(Exercise directions)
Where a line of the entries holds the string "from", copy that line.
BEGIN Exercise inputs
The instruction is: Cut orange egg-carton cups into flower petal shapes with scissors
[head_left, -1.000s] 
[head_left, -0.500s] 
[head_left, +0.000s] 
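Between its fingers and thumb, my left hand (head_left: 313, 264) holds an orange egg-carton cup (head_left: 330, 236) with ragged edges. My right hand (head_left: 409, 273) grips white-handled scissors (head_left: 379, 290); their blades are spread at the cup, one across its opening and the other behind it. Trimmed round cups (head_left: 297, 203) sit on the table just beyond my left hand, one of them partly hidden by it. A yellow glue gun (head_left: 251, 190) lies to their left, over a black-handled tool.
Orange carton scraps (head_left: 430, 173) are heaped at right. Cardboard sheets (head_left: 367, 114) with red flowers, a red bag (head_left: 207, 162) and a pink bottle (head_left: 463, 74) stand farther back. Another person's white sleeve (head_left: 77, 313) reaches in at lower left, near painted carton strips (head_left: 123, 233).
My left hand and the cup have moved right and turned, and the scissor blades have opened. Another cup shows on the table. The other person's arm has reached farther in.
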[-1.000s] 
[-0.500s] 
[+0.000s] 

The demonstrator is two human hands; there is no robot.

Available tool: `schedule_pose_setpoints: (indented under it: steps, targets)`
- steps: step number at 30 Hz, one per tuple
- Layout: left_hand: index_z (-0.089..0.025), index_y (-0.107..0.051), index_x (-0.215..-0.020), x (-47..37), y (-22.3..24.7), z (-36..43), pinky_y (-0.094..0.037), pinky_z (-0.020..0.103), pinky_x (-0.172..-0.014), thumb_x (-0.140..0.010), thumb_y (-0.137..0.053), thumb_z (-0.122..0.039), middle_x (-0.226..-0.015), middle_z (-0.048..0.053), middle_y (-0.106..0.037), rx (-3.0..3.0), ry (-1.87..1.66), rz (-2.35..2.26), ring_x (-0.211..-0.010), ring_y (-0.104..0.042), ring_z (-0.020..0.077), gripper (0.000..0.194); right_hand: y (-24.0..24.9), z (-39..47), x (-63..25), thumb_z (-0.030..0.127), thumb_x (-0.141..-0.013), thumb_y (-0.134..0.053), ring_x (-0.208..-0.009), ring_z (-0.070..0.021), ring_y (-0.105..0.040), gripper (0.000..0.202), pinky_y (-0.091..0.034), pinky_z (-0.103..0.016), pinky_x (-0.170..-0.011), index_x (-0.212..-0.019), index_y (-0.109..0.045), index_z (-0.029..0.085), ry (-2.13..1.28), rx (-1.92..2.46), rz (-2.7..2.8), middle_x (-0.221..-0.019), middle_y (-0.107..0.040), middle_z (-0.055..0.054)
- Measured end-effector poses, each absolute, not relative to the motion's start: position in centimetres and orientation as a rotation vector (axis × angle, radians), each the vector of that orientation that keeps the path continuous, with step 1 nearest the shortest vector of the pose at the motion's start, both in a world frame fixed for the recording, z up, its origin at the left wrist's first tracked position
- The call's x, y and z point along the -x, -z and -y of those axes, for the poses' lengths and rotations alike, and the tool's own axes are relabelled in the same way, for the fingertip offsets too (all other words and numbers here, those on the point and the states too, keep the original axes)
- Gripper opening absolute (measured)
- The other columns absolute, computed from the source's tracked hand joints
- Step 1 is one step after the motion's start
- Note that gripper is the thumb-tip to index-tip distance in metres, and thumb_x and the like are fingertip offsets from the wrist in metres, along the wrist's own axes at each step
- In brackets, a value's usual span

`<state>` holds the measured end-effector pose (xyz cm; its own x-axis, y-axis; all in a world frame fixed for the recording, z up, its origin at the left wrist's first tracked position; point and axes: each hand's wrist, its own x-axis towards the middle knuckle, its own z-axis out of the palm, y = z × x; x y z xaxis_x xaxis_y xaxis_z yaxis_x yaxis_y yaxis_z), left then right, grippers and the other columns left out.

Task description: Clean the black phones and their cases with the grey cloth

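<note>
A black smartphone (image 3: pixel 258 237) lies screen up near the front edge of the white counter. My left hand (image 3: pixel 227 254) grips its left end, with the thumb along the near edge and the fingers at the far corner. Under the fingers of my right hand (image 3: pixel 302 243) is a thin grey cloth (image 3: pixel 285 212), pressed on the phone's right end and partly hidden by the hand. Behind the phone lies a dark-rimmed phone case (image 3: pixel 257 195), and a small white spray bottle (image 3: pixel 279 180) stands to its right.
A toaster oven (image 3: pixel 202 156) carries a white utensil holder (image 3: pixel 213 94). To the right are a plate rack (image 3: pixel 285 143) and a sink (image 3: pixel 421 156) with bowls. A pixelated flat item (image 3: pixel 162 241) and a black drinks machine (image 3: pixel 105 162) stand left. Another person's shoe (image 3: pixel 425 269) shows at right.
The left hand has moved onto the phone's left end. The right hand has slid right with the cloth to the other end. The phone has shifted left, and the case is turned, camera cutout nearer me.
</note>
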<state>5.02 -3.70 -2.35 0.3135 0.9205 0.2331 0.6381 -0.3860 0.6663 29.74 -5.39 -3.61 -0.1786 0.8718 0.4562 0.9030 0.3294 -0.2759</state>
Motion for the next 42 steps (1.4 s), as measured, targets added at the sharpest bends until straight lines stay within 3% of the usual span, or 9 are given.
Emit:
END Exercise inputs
(Problem solution)
- The other columns absolute, computed from the source's tracked hand joints
- Note that gripper is the thumb-tip to index-tip distance in metres, and thumb_x and the like are fingertip offsets from the wrist in metres, along the wrist's own axes at each step

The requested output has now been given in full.